The city government is well known for its opposition to recreational marijuana, however. Even if the Legislature embraces a more lenient approach, Colorado Springs government is unlikely to do so.

Warf said the clubs have been responsible businesses, providing employment and a public service with no violent crimes occurring on their premises.

"Clubs also provide a safe, private place for the tens of thousands of tourists visiting Colorado primarily for legal cannabis. Right now they are unable to provide this space," he said.

City police confirm that they have not had issues with the consumption clubs.

"I don't know of any," said Lt. Howard Black, police spokesman. "There's been nothing we've been engaged with."

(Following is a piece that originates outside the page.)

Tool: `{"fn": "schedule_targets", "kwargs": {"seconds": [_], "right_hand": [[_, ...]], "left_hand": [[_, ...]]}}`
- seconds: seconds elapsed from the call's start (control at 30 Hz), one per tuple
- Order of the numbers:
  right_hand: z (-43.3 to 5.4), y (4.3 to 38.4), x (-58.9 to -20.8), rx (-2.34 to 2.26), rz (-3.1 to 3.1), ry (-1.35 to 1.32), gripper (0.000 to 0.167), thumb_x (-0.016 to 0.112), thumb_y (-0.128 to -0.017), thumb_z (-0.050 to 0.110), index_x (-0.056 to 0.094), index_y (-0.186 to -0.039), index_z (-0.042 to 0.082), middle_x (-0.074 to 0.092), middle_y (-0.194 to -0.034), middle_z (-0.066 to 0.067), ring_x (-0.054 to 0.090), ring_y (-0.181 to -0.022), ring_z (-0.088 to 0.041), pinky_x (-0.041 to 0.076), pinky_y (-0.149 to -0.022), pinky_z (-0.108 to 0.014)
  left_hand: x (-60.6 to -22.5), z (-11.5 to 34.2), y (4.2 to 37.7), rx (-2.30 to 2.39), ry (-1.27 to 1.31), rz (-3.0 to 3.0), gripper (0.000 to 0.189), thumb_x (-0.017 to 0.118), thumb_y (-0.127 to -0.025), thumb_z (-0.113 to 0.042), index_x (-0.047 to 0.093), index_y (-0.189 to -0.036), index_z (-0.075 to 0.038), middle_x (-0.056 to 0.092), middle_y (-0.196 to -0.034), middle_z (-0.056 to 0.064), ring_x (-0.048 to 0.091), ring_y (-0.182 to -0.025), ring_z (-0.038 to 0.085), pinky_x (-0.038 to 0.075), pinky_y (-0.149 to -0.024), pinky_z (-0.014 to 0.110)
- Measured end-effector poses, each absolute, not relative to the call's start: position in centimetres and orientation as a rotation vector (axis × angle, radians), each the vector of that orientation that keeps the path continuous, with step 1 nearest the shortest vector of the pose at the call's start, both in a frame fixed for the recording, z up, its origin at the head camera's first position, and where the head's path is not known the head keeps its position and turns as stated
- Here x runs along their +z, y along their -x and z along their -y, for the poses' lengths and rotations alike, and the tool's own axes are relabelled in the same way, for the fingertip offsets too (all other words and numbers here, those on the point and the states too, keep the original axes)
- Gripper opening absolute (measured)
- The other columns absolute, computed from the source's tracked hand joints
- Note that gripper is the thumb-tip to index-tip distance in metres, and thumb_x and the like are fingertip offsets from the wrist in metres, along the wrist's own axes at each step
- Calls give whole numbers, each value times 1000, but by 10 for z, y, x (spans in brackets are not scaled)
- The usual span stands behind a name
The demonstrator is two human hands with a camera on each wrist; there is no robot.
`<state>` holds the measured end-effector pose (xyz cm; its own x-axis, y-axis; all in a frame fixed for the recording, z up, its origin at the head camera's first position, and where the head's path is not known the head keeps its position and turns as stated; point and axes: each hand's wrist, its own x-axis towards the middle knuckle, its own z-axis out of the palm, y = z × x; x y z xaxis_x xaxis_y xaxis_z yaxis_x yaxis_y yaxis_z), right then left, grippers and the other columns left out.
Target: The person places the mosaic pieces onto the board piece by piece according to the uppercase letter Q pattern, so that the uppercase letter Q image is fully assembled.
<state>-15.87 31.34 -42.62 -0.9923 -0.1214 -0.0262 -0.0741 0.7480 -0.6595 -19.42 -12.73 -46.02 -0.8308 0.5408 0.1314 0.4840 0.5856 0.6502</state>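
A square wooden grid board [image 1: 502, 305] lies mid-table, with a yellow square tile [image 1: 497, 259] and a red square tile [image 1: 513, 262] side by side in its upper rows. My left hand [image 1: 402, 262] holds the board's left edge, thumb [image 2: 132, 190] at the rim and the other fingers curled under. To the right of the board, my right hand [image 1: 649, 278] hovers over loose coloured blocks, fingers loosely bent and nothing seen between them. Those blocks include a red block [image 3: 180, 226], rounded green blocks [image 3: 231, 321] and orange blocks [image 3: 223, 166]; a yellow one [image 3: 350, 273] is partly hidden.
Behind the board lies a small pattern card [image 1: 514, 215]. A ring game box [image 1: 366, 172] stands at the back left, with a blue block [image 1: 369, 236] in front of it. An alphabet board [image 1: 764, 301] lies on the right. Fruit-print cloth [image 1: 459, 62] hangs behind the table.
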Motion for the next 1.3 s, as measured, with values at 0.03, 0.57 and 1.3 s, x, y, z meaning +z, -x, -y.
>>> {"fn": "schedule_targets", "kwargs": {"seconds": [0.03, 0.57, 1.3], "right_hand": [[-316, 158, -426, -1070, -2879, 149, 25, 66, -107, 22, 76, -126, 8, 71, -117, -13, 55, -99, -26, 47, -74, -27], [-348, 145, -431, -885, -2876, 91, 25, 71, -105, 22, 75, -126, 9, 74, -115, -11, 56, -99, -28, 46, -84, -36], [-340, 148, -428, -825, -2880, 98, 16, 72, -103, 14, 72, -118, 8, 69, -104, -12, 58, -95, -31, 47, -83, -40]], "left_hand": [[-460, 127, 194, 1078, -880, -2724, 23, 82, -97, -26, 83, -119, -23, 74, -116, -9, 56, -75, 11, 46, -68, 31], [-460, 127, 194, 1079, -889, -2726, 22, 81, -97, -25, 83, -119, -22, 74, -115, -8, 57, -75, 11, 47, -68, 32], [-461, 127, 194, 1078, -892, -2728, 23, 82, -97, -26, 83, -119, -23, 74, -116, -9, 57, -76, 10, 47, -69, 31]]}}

FBI and other federal officials raided The Lazy Lion last November, but no charges appear to have been filed. The disposition of that case could not be obtained Monday from the U.S. Attorney's Office.

In addition, seven misdemeanor summonses were issued to One Love Club owner Jered Ray McCusker last October for fire safety and permit violations, resulting in a guilty plea on one in February, dismissal of the others and a $200 fine, with $100 waived if he commits no further violations. McCusker also received one year's probation, and his club was to be subjected to random fire inspections. Now it has been ordered to stop operations, however.

Warf said the reimbursement model of providing cannabis is critical to the clubs' business model, and he and Corry say the ban is unconstitutional.

Although Colorado Springs is a home-rule city, Corry has said, "Home rule does not exempt you from the supreme law of the state. That applies to every governmental entity, big or small, by its own terms."

Amendment 64 does not mention cannabis clubs, however, said City Councilman Keith King. And it does allow cities to ban recreational pot sales.